Why lack of compliance with hygiene protocols can lead to serious health risks, according to Essity director
Worker safety in food manufacturing plants around Canada has been top of mind in the past two years due to the current pandemic.
Meatpacking plants have notably been hotspots for major COVID-19 outbreaks in Canada but also in the U.S., France, Germany and UK.
Cargill’s High River meatpacking plant in Alberta was home to Canada’s largest COVID-19 outbreak in Spring 2020 when almost 950 workers tested positive for the virus.
More recently, this year the Olymel plant in Red Deer, Alta., was linked to 168 cases of the virus.
And meatpacking plants aren’t the only culprits, numerous reports of COVID-19 outbreaks in agricultural settings have shone a light on the importance of supply chain integrity and worker health and safety.
In the U.S., 19,000 food-manufacturing employees were injured on the job in 2015, and almost 50 workers were killed each year between 2011 and 2015.
4,500 of these injuries were slips, trips and falls – one of the most common hazards in all industries across the board. Exposure to loud noises, ammonia, dermatitis and asthma are also common hazards in the food industry.
More recently, the pandemic has been a huge concern for food manufacturing plant safety officers.
Nevertheless, while the pandemic may shoulder some of the blame, lack of hygiene compliance is also a top concern for food manufacturing plant managers.
A recent survey from hygiene brand Tork found that 82 per cent of food processors report experience production delays due to lack of hygiene compliance within the last year.
In addition, the survey also found that maintaining protocols poses a significant challenge, with 54 per cent of production managers saying that it is hard to motivate employees working on the product line to comply with food safety and hygiene protocols.
This can be due to a number of reasons such as a weak safety culture but also due to the lack of appropriate equipment:
“When hygiene and cleaning supplies are not readily available at the point of use, or employees must fetch stock to replenish, it can reduce efficiency and make it more difficult to sustain hygiene,” says Jenny Turner, Marketing Director, Essity (parent company of Tork).
The aforementioned survey results show that “non-compliance with hygiene protocols in the food processing industry not only causes lapses in production […] but could also lead to serious health risks,” says Turner.
“Amid heightened hygiene needs in an industry with already rigorous standards, food processing facility managers need the best possible tools to help workers sustain hygiene compliance – and ensure operational productivity. Sustaining hygiene compliance to secure food safety can never be compromised,” says Turner.
It is also crucial that hygiene solutions are designed with food safety in mind.
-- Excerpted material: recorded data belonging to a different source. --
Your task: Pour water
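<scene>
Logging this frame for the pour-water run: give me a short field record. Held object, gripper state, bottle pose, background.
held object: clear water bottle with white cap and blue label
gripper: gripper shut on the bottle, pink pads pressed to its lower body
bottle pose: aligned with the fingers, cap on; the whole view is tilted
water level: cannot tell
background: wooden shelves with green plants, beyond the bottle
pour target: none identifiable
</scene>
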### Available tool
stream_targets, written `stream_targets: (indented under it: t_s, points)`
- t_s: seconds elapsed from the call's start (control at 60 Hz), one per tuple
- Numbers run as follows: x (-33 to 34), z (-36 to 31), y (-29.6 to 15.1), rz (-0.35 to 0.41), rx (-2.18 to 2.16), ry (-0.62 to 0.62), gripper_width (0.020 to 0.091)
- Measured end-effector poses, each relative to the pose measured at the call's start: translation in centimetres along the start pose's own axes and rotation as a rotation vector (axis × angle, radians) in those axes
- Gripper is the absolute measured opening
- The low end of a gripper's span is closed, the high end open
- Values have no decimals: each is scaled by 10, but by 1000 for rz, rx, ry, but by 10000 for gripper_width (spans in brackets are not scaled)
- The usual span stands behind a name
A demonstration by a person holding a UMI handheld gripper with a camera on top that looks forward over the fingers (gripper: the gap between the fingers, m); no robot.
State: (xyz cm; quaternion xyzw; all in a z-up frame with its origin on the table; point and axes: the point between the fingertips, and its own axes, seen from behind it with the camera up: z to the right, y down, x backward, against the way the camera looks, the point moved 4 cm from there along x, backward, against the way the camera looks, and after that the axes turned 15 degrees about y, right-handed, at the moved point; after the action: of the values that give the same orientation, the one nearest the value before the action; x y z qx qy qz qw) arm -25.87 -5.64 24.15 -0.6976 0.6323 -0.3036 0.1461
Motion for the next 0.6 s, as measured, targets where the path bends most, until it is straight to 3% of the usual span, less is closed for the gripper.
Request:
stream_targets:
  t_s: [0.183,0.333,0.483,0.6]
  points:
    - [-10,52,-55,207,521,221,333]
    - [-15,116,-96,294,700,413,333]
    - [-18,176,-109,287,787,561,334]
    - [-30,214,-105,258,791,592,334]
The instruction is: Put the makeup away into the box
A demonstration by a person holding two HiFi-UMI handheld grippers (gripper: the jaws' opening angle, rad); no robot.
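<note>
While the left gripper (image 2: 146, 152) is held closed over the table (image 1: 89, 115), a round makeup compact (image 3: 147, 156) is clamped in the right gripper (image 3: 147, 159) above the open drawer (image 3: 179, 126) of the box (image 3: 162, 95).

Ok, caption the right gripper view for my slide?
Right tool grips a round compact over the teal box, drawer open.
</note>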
Tork’s survey also revealed that 97 per cent of facility managers say that having robust, easy to maintain and well-stocked hygiene and cleaning dispensers in highly visible locations in critical for increasing hygiene compliance.
Employers need to invest in solutions that “are designed to integrate into site workflows to help mitigate risks, increase operational efficiencies, and handle the pressures of a rigorous food processing environment,” says Turner.
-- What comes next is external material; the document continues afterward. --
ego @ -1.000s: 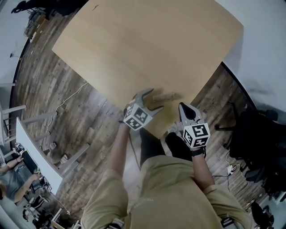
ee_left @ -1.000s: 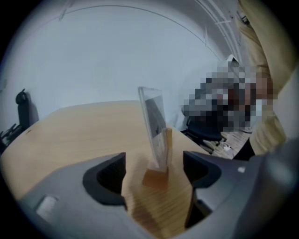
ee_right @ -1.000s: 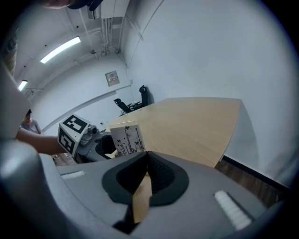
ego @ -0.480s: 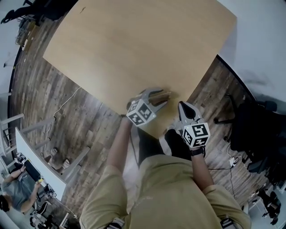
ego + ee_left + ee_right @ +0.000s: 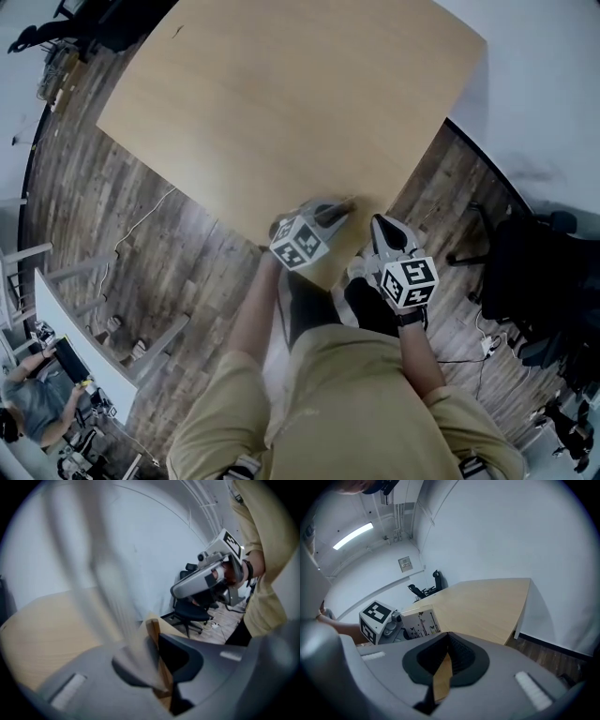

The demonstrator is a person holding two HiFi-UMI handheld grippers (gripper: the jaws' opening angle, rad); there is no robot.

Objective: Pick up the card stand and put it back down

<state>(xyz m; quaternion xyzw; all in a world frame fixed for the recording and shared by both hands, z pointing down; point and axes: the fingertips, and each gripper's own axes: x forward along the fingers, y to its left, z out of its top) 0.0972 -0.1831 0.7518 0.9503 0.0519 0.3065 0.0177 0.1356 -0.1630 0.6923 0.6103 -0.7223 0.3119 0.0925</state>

Rigorous hygiene, from basic steps to highly specialized solutions are the only way that workers can be sure that they are working in a functional environment.
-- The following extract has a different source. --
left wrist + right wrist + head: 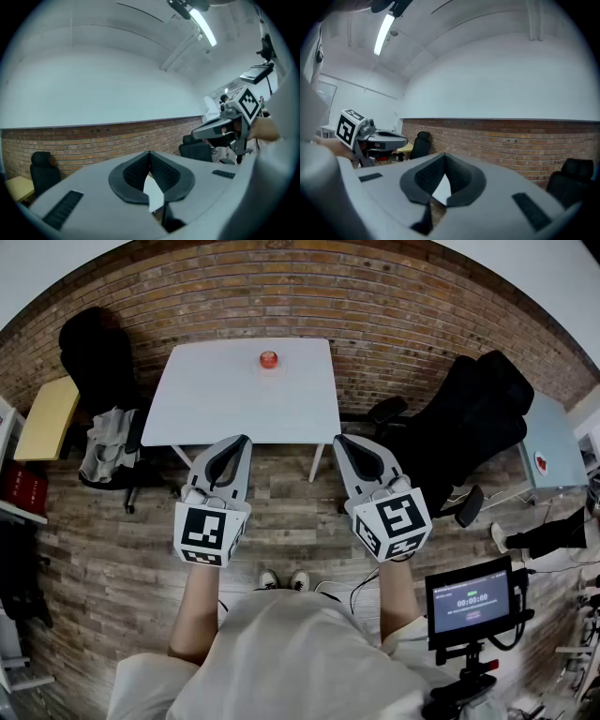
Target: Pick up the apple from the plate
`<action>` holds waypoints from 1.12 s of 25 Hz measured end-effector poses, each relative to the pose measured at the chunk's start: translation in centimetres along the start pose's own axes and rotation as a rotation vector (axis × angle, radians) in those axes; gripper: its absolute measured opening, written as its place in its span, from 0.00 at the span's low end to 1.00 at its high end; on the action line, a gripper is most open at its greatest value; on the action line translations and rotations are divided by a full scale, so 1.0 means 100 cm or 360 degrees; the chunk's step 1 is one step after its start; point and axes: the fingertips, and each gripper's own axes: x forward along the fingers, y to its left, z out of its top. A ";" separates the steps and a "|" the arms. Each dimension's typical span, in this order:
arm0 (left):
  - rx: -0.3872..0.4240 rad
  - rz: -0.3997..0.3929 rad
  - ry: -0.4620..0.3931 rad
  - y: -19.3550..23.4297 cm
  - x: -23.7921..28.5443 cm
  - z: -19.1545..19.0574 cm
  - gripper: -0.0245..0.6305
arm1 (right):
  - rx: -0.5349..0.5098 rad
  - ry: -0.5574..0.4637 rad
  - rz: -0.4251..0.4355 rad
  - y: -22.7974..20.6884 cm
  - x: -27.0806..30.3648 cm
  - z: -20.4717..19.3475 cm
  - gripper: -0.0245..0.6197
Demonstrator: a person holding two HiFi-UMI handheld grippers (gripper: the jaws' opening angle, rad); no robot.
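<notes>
Tagger: White shirt [281, 662] and bare forearms are logged lowest in the head view, closest to the lens. Left gripper [240, 442] and right gripper [343, 442] are held level, side by side, over the wood floor [112, 559].

Checker: Task item?

Tagger: Apple [268, 359] is seen on the plate [269, 369], near the far edge of the white table [216, 399], by the brick wall [394, 306]. Both grippers are well apart from it. Plate is barely made out, white on white. Black chair [94, 357] and yellow desk [47, 418] are noted left of the table, office chair [478, 418] to its right, small screen [472, 599] at lower right.

Checker: Left gripper view?

Tagger: Jaws are pressed together at the tips, nothing pinched; only a white sliver is seen through the gap behind the tips. Right gripper is caught at the right edge, brick wall beyond.

Checker: Right gripper view?

Tagger: Same reading: jaws are closed tip to tip, nothing held. Left gripper is seen at the left edge, black chair and brick wall behind it.
</notes>
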 end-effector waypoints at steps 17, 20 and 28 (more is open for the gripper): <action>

Aside from investing in the right equipment, here are some of key best practices to ensure optimal health and safety for food workers.
1. Invest in the correct machinery
The American Meat Institute’s Equipment Design Task Force developed 10 principles to be used when designing machinery to be used in food processing settings; these principles can actually be applied to most food manufacturing environments and include directives such as ensuring designs are cleanable to a microbial degree, no product or liquid collection and easy access for inspection and maintenance.
Specifically with regards to machinery, lockout/tagout systems which are compliant with relevant regulations are essential – as failure to comply can lead to (and has led to) worker injuries and even fatalities.
2. Encourage (or mandate) personal hygiene
Individual worker hygiene plays a key part in ensuring a healthy and safe work environment in food manufacturing plants. Workers should minimize contact with food, notably raw food, to avoid potentially spreading (or contracting) diseases (e.g. salmonella). Wearing protective clothing such as gloves, aprons and hairnets is also a must. Lastly, effective and frequent hand washing is crucial – especially during COVID-19.
3. Waste management
Appropriate storage, notably waste storage, is essential to avoid build-up or cross-contamination. Incorrect waste management can also lead to infestations of cockroaches, flies or rodents who can not only contaminate the food but also spread diseases among workers.